The Y.L. Lin Hung Tai Education Foundation on Tuesday denied that its charitable trust fund was to be used to fund the acquisition of China Network Systems (CNS), adding that the deal fulfills the requirements of the Trust Law (信託法).
CNS’ largest shareholder, MBK Partners, in May agreed to sell CNS — a multiple-system operator — to an investment team led by KHL Capital chairman Gary Kuo (郭冠群) for NT$51.5 billion (US$166.96 billion), according to the National Communications Commission (NCC).
The sale is pending approval by the Investment Commission, as it would involve MBK Partners — a foreign investor — pulling out of Taiwan.

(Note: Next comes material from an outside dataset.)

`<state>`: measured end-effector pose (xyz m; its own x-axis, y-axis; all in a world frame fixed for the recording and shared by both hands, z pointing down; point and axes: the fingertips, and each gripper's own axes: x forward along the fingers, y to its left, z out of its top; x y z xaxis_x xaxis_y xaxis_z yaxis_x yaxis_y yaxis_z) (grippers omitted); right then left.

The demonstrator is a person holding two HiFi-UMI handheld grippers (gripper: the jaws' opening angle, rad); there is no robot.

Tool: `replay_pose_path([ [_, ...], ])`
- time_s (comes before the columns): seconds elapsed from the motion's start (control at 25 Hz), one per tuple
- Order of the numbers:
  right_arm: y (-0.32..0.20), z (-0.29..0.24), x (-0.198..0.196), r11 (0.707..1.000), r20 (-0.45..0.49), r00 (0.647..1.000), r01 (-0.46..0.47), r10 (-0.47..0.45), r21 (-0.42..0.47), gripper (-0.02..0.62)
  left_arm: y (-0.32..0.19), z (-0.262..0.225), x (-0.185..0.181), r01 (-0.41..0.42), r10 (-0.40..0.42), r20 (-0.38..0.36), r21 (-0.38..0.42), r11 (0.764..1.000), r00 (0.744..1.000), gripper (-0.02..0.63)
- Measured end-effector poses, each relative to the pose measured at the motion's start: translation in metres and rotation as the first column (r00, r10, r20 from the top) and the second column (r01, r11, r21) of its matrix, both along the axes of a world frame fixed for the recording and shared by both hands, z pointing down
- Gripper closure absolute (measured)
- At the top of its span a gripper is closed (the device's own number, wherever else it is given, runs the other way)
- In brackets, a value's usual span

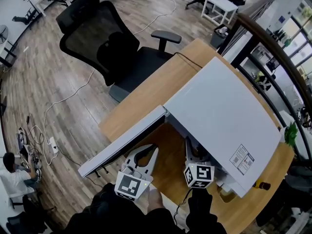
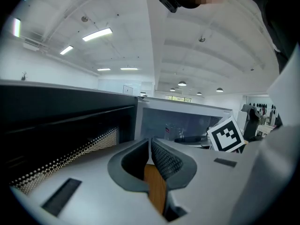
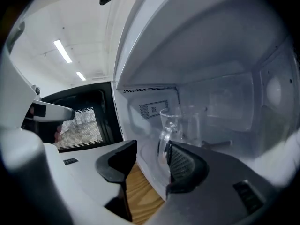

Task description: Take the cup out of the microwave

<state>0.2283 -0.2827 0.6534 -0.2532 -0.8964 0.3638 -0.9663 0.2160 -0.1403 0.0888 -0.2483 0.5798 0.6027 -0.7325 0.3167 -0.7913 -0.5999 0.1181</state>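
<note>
White microwave point(image 1: 229, 116), black-windowed door point(image 1: 122, 147) open for access. Clear glass handled cup point(image 3: 183, 123) sits inside cavity. R gripper point(image 3: 150, 149) jaws apart at cavity mouth, lined up w/ handle, prob. pre-grasp. L gripper point(image 2: 150, 146) jaws together, empty, by door.

Microwave point(image 1: 224, 106) on desk point(image 1: 151, 89), door point(image 1: 122, 145) swung left; cup point(image 3: 180, 125) inside (toward left wall); chair point(image 1: 97, 38) beyond desk.
</note>
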Motion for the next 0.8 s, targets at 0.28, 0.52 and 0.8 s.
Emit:
replay_pose_path([
  [0.28, -0.008, 0.003, -0.004, 1.000, -0.005, 1.000, 0.017, -0.017, -0.004, 0.413, -0.003, -0.001, -0.007, 0.029, -0.029, -0.014, 0.037, 0.999, 0.999, 0.569],
  [0.52, -0.014, 0.001, -0.007, 1.000, 0.004, 1.000, 0.028, -0.028, -0.006, 0.457, 0.000, -0.001, -0.013, 0.037, -0.037, 0.013, 0.011, 0.999, 0.999, 0.569],
  [0.8, -0.017, 0.002, -0.003, 1.000, -0.021, 1.000, 0.014, -0.014, 0.004, 0.560, 0.001, -0.002, -0.013, 0.057, -0.057, -0.007, 0.050, 0.997, 0.998, 0.569],
])
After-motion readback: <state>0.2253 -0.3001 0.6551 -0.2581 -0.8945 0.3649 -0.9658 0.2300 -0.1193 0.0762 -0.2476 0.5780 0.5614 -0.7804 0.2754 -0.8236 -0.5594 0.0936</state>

The NCC and the Fair Trade Commission need to be consulted before the Investment Commission can act.
The NCC has said that it is to scrutinize the sources of funding for the transaction, as well as its likely effects on the cable-television industry.
Specifically, stakeholders must prove that they have adhered to regulations banning investment by political parties, the government and the military, and have not used charitable funds.
There are two groups of investors: Kuo and his co-investors, and two investment firms whose shares are all owned by the Y. L. Lin Hung Tai Education Foundation, part of the Hung Tai Group, information from the NCC showed.
The funding from the two investment firms would allow them to own 49.7 percent of CNS shares, if the deal proceeded, the information showed.
Attorney Hsieh I-che (謝易哲), who represents Kuo and his co-investors, said at a public hearing organized by the NCC that although the foundation owns 100 percent of the shares of the two investment firms, those shares are actually part of its charitable trust fund.
The two firms were established long before the foundation was formed, Hsieh said, adding that they would use their operating capital, not foundation funds, to buy CNS.
Jinwen University of Science and Technology professor Chuang Chuen-fa (莊春發) said that MBK Partners has tried to sell CNS a few times prior to this deal, with the price sliding from more than NT$70 billion.
The previous deals fell apart because of issues such as a concentration of ownership and allegations that the government or Chinese groups were to be investors, Chuang said.
Although the issue of a charitable trust fund investing in a cable-system operator has arisen this time, Chuang said he did not see any other controversial issues with the deal, adding that it would help return cable systems to Taiwanese investors.
The NCC should quickly approve the deal to avoid giving the impression that foreign investors could easily enter the market, but then have difficulties pulling out, he said.
New Power Party Executive Chairman Huang Kuo-chang (黃國昌) said that he was more concerned over whether the day-to-day operations at CNS would be managed by cable industry professionals and whether any profit from the investment would go to charity.
“The problem with the implementation of the Trust Act is that the trustees are never the people with the final say on how funds should be used,” Huang said.
Those in the investment teams who made the decision to invest in CNS should be identified and their relationships with the foundation scrutinized, Huang said.
NCC Commissioner Hung Chen-ling (洪貞玲) said that the NCC has consulted the Ministry of Education on the proper use of charitable trust funds and would take that advice into consideration as the NCC deliberates.